= Exercise directions =
If a line in the data has the string "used", please show it.

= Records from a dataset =
***
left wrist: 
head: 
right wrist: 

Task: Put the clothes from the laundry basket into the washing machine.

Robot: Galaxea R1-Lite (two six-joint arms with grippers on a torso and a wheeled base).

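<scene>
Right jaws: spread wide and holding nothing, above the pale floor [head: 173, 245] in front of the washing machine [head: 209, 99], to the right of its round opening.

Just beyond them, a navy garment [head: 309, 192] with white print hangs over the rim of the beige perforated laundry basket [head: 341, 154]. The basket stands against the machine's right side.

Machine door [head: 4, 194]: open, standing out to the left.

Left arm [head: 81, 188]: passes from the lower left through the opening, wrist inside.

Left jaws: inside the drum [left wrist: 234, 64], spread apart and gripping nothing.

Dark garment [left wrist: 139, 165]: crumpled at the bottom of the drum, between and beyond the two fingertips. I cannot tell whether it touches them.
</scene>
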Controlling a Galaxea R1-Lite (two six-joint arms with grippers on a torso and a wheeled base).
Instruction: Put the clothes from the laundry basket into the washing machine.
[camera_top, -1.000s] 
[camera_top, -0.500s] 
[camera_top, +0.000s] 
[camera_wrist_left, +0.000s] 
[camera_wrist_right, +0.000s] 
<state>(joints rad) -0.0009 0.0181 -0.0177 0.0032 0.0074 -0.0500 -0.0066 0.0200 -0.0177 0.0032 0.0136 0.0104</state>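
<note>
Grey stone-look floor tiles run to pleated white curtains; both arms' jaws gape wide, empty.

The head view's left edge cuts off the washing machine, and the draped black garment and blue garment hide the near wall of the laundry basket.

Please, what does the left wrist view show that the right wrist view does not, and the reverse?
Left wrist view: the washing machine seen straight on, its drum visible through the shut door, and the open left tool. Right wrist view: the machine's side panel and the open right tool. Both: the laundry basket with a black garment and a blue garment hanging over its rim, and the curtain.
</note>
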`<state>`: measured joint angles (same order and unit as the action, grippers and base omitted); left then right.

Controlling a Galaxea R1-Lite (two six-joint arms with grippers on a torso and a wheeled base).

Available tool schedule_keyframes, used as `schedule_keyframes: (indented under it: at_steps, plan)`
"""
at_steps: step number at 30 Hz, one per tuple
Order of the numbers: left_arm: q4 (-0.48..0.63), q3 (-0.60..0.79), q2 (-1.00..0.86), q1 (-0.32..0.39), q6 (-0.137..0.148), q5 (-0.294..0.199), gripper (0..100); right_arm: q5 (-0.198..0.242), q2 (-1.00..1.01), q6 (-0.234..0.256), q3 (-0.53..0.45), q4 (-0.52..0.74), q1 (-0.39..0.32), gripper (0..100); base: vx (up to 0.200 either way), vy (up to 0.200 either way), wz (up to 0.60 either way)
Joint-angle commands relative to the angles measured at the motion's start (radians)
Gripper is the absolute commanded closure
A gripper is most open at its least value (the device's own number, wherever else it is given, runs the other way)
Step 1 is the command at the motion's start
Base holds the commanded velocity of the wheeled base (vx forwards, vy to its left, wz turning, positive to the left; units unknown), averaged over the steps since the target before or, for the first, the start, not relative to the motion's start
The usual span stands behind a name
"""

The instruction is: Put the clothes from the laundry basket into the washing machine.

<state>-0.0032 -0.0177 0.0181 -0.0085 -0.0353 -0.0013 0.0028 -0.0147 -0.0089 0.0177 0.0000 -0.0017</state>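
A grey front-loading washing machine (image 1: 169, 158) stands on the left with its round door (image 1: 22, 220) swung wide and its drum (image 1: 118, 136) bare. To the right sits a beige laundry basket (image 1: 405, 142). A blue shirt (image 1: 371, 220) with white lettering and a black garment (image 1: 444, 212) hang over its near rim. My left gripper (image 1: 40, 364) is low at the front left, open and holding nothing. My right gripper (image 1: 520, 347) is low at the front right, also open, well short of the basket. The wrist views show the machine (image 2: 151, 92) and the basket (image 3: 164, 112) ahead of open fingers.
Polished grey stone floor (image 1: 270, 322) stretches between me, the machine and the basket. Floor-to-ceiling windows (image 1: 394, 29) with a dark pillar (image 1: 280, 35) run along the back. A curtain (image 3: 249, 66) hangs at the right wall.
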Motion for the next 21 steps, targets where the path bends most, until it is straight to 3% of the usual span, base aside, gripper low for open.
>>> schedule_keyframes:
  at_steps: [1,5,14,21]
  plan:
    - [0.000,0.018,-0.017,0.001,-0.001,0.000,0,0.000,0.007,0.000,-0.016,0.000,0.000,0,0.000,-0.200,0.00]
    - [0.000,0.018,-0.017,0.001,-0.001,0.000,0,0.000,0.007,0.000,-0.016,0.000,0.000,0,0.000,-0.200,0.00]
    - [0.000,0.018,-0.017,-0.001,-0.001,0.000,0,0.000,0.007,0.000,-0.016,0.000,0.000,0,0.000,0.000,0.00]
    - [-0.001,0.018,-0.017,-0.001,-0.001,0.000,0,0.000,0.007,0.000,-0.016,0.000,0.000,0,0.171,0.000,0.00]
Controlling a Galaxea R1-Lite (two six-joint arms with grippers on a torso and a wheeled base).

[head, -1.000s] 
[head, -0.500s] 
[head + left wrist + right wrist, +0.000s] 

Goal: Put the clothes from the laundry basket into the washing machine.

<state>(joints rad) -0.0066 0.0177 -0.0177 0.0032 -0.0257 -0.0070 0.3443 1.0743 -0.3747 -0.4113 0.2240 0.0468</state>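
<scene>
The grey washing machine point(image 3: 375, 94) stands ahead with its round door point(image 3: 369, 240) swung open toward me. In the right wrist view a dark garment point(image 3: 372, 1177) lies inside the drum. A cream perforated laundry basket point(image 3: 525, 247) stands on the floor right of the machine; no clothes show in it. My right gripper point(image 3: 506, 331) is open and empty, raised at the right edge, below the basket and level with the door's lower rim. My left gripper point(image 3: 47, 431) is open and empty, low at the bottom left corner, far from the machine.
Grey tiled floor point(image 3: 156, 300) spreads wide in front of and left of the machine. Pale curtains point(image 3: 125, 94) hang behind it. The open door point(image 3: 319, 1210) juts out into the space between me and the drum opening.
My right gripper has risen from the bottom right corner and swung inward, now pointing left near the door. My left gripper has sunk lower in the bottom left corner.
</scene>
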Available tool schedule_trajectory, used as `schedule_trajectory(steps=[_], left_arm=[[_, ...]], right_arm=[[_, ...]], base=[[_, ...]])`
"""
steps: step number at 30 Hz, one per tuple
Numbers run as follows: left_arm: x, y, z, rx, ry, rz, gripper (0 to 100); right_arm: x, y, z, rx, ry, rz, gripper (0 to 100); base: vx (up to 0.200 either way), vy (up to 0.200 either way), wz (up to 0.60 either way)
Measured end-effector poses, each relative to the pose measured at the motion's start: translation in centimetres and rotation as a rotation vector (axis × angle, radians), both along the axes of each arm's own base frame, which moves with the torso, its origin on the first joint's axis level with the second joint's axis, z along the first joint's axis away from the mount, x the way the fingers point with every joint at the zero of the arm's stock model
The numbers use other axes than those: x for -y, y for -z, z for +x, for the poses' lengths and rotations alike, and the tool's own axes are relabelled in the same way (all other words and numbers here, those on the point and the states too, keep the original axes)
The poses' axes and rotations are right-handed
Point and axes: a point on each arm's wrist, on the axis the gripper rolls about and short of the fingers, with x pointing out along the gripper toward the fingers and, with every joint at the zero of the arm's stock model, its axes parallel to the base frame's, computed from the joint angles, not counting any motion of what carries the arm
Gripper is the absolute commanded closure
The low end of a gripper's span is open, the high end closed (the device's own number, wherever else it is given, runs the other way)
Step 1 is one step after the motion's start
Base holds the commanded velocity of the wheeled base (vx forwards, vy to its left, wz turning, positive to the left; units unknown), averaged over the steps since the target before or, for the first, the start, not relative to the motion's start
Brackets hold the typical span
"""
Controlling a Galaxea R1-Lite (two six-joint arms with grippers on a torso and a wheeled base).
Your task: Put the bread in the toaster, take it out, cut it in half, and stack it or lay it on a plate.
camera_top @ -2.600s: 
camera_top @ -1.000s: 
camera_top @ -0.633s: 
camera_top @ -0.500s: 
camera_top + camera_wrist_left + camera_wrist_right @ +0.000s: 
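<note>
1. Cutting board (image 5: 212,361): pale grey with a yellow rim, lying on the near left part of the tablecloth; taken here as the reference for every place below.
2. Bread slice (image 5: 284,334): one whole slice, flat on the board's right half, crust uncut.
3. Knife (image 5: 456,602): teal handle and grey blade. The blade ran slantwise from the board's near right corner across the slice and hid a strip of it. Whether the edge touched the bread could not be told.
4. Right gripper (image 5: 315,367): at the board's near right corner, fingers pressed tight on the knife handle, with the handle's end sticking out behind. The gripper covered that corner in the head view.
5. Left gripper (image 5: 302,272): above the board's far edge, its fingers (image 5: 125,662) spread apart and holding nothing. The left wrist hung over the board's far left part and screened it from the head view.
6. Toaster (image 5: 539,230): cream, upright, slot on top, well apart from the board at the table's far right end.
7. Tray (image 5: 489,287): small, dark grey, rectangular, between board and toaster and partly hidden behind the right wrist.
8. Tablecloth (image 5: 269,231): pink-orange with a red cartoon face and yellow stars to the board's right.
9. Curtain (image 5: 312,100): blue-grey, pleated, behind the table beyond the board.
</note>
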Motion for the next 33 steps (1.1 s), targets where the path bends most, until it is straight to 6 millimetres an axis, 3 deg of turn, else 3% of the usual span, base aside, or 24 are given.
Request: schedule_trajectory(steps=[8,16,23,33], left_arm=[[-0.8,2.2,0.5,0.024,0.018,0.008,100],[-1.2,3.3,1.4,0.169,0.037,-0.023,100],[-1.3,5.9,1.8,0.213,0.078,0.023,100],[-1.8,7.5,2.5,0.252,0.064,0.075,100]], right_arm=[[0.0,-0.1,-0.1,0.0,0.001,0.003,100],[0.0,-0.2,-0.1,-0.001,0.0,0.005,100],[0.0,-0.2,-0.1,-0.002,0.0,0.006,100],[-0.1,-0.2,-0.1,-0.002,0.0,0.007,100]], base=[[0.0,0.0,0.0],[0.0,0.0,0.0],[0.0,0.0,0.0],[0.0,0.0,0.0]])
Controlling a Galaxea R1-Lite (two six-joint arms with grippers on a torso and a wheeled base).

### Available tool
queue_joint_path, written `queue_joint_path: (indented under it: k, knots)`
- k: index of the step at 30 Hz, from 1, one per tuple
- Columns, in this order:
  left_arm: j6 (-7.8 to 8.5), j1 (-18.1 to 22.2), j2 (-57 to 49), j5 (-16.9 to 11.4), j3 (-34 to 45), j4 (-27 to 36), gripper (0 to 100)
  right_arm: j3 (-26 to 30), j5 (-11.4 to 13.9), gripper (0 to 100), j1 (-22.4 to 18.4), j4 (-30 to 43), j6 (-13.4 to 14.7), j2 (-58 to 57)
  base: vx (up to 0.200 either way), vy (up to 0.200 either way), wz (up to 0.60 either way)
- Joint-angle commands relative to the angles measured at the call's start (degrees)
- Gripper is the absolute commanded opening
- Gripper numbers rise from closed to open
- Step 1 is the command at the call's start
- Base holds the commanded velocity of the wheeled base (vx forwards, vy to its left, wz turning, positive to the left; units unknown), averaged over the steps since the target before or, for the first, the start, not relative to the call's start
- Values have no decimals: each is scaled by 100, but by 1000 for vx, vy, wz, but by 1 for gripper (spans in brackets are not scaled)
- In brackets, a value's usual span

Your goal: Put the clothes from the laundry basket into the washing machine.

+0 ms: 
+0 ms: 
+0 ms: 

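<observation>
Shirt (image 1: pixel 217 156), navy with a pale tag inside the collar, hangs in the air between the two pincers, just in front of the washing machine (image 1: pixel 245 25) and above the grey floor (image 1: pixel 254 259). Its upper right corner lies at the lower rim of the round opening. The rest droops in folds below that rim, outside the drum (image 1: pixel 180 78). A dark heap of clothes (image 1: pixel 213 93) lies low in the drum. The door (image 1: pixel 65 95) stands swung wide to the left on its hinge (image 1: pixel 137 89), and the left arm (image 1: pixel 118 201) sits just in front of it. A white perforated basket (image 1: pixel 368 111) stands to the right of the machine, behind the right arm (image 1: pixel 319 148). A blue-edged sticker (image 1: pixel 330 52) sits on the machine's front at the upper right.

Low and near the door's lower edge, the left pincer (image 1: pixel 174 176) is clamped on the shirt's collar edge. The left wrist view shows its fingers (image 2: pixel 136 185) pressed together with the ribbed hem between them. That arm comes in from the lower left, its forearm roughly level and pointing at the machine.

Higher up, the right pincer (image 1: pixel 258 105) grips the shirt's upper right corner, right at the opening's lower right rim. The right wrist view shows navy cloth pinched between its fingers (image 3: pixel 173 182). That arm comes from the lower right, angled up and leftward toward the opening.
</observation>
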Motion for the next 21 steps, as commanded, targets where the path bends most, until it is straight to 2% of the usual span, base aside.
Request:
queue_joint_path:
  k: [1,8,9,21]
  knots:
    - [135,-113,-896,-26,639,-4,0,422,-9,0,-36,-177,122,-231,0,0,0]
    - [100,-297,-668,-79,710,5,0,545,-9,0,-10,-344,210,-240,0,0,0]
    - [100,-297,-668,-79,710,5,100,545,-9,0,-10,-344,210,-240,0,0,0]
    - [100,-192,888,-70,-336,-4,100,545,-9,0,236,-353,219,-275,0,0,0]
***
= Result below =
Available tool schedule_keyframes, used as `schedule_keyframes: (indented under it: at_steps, plan)`
Available tool schedule_trajectory, used as `schedule_trajectory(steps=[_], left_arm=[[_, ...]], right_arm=[[_, ...]], base=[[_, ...]])`

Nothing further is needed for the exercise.